I sincerely love Africa. Really I do! I am born an African and I choose to be an African! But .... oh boy when things go wrong on this continent they really go wrong. Ok .... I'm not talking politics, macro economics, war, poverty or even Zimbabwe today.

Because we are totally in the middle of nowhere ..... in the bush ...... if something goes wrong it really does go wrong in a big way. For example ..... if something break it does take a huge effort to get it fix. If you need parts .... well another story all together. If you know me well you would know that I am technically very (extremely) challenged. Engine parts just doesn't make sense to me at all. Really .... I can look at it for hours and still it looks weird. I mean how do they get all these bolts and things in their weird places? All of this does have a huge impact on my marriage. My wife figured out after 12 years that I am technically challenged. She just throws her head up towards the sky, roll the eyes (you know .... as only women can do) and walks away mumbling something that only species from Venus can understand.
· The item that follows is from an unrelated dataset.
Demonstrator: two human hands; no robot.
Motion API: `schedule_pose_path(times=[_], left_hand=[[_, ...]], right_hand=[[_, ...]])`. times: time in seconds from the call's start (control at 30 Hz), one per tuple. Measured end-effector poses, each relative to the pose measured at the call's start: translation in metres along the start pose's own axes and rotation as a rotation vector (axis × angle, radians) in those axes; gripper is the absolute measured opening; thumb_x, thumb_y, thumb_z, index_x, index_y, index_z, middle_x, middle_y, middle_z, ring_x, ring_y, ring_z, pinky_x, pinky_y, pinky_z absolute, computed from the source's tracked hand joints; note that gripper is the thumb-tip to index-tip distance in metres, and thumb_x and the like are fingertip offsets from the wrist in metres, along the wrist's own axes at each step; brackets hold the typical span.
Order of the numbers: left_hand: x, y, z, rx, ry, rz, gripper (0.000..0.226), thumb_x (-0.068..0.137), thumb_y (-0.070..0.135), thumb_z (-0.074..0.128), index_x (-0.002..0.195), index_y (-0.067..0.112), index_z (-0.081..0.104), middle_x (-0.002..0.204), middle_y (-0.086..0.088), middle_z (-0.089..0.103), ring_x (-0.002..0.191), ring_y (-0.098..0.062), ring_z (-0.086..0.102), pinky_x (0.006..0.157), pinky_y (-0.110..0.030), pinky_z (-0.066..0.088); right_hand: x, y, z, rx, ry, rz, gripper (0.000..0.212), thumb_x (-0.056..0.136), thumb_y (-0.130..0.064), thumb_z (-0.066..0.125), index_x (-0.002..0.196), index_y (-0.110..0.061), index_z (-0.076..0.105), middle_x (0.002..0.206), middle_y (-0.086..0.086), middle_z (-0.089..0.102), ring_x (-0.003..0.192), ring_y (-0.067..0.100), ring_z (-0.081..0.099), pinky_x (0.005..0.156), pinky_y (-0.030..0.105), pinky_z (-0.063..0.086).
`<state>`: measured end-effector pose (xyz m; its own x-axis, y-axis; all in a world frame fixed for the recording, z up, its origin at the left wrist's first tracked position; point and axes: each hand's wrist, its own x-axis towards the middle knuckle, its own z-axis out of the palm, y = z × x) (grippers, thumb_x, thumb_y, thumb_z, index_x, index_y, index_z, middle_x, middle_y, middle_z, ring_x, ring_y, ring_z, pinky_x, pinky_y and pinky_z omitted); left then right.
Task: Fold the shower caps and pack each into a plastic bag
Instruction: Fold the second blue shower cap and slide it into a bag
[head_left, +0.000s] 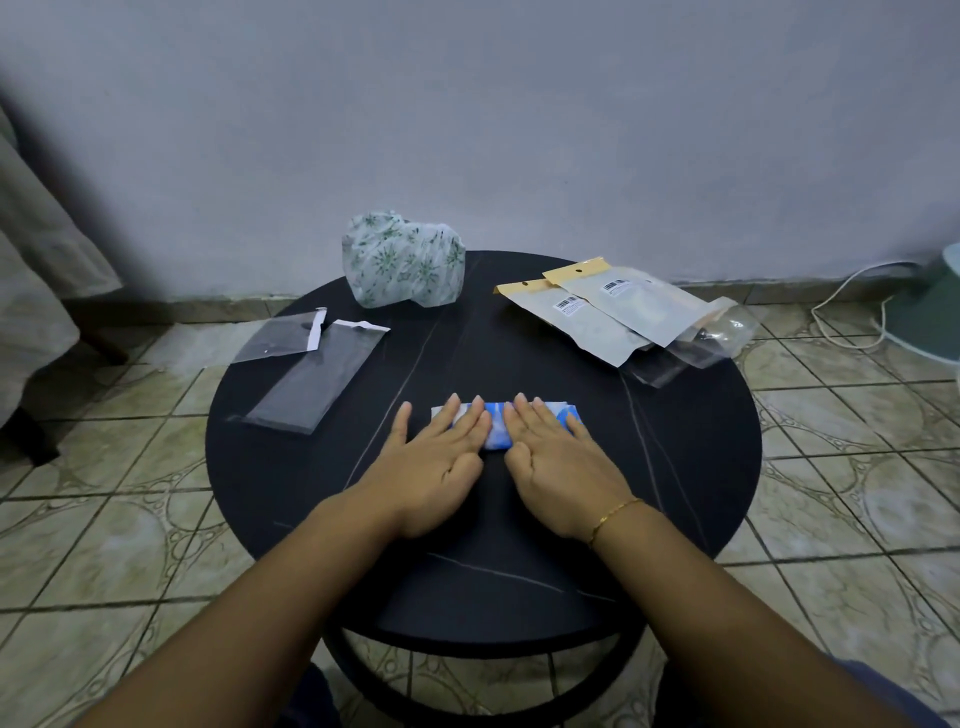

The last two weeks on the mission was one of those situations. We had a huge electrical fault on the generator which meant .... no power, no electricity, NO WATER. We had to drive 40 km just to collect some water so we could wash. And my wife ............... she got a BRAND NEW WASHING MACHINE to figure out. (I shouldn't laugh .... here it is!!)

STEPS TO USE YOUR NEW WASHING MACHINE:
STEP 1
Bring out washing into the open. Make sure you have a patch of grass to prevent further stain. Your wife will obviously not think this is funny!
STEP 2:
The washing machine itself. Make sure all the goodies are in place. Use washing powder that would be fit for a cold wash. Have plenty containers around. Make sure you have blocks under the wheels of your washing machine - you do not want to do "washing on the run"!
STEP 3:
STEP 4:
Start the process. Wishy washy. Make sure again that water levels are up for the task. You will see a wheel borrow on the side - important if you have to run with washing to the line. Basic rules still apply - whites with whites and coloured clothing separately.
STEP 5:
As husband get OUT OF the way. Watch from a safe distance otherwise you might just end up doing the washing on a Saturday.
Well let me stop here. It was a tiring day watching my wife washing. O goodness I need a holiday ...... and my wife too. As we say around here - TIA (This Is Africa!)
Many blessings!


Wednesday, April 16, 2008

Where millioniares go hungry! A 16-year old's plea ...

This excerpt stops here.